• What to produce: Search string "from": state how many lines in the material below contain it, and nothing else.

------------------------------------------------------------------------

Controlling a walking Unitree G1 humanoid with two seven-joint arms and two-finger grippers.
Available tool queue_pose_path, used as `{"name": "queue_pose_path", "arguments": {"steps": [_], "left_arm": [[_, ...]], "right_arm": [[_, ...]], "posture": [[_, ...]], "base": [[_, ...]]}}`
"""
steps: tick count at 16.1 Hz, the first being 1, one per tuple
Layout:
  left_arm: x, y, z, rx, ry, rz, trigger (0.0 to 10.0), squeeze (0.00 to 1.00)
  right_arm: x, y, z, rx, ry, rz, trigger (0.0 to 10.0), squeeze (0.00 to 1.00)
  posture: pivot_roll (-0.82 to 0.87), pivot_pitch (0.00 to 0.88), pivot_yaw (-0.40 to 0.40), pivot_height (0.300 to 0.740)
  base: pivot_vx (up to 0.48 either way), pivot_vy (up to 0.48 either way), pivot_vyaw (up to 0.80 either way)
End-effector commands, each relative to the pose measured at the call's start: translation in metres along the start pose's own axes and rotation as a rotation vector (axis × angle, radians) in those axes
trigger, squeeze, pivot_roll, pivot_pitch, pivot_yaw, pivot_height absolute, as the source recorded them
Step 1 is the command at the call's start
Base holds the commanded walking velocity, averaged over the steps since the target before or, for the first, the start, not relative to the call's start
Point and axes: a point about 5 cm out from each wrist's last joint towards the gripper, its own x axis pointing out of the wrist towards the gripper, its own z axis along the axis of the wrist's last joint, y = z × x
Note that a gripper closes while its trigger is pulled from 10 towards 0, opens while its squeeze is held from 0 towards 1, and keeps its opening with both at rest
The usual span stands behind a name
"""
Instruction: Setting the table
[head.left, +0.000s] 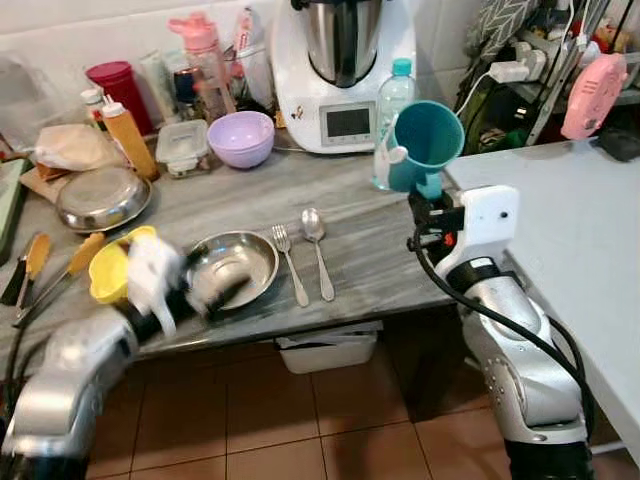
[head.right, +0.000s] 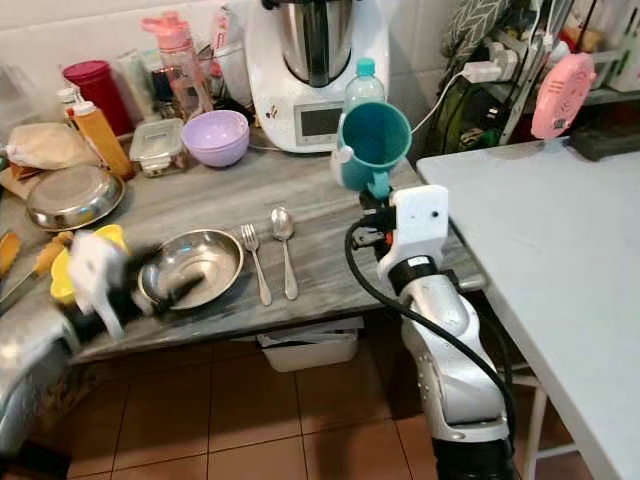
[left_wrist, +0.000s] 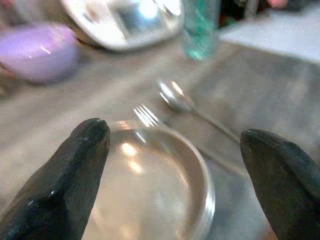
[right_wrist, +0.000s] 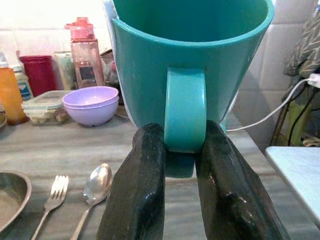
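Observation:
My right gripper (head.left: 431, 192) is shut on the handle of a teal mug (head.left: 428, 140), which it holds upright above the right end of the grey counter (head.left: 380, 260); the wrist view shows its fingers (right_wrist: 142, 185) pinching the handle. My left gripper (left_wrist: 172, 132), blurred in the head views, is open at the near rim of a steel bowl (head.left: 235, 265) near the counter's front edge. A fork (head.left: 290, 262) and a spoon (head.left: 318, 250) lie side by side just right of the bowl.
A yellow cup (head.left: 110, 268) sits left of my left wrist. Behind are a steel plate (head.left: 102, 197), a purple bowl (head.left: 241, 137), an orange sauce bottle (head.left: 128, 138), a white kitchen machine (head.left: 343, 70) and a water bottle (head.left: 398, 90). A white table (head.left: 570, 230) stands on the right.

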Motion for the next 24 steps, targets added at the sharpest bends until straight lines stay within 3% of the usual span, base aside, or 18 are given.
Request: {"name": "queue_pose_path", "arguments": {"steps": [1, 4, 7, 16, 17, 24], "left_arm": [[0.005, 0.009, 0.007, 0.009, -0.038, 0.087, 10.0, 0.0], [0.029, 0.003, 0.021, -0.03, -0.157, 0.191, 10.0, 0.0], [0.04, -0.009, 0.019, -0.053, -0.187, 0.252, 10.0, 0.0], [0.046, -0.012, 0.02, -0.053, -0.204, 0.319, 10.0, 0.0], [0.052, -0.012, 0.022, -0.032, -0.197, 0.343, 10.0, 0.0], [0.052, -0.012, 0.022, -0.032, -0.197, 0.343, 10.0, 0.0]], "right_arm": [[0.002, 0.003, 0.009, -0.004, -0.037, 0.014, 10.0, 0.0], [0.004, 0.001, 0.013, -0.007, -0.052, 0.002, 10.0, 0.0], [0.006, -0.001, 0.015, -0.019, -0.055, 0.004, 10.0, 0.0], [0.006, -0.002, 0.012, -0.023, -0.043, -0.001, 10.0, 0.0], [0.006, -0.004, 0.01, -0.022, -0.036, -0.016, 10.0, 0.0], [0.006, -0.004, 0.01, -0.022, -0.036, -0.016, 10.0, 0.0]], "posture": [[-0.1, 0.0, 0.074, 0.74], [-0.11, 0.0, 0.077, 0.74], [-0.11, 0.0, 0.073, 0.74], [-0.11, 0.0, 0.077, 0.74], [-0.11, 0.0, 0.083, 0.74], [-0.11, 0.0, 0.083, 0.74]], "base": [[0.0, 0.0, 0.0], [0.0, 0.0, 0.0], [0.0, 0.0, 0.0], [0.0, 0.0, 0.8], [0.0, 0.0, 0.8], [0.0, 0.0, 0.8]]}}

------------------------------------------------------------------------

• Response below: 2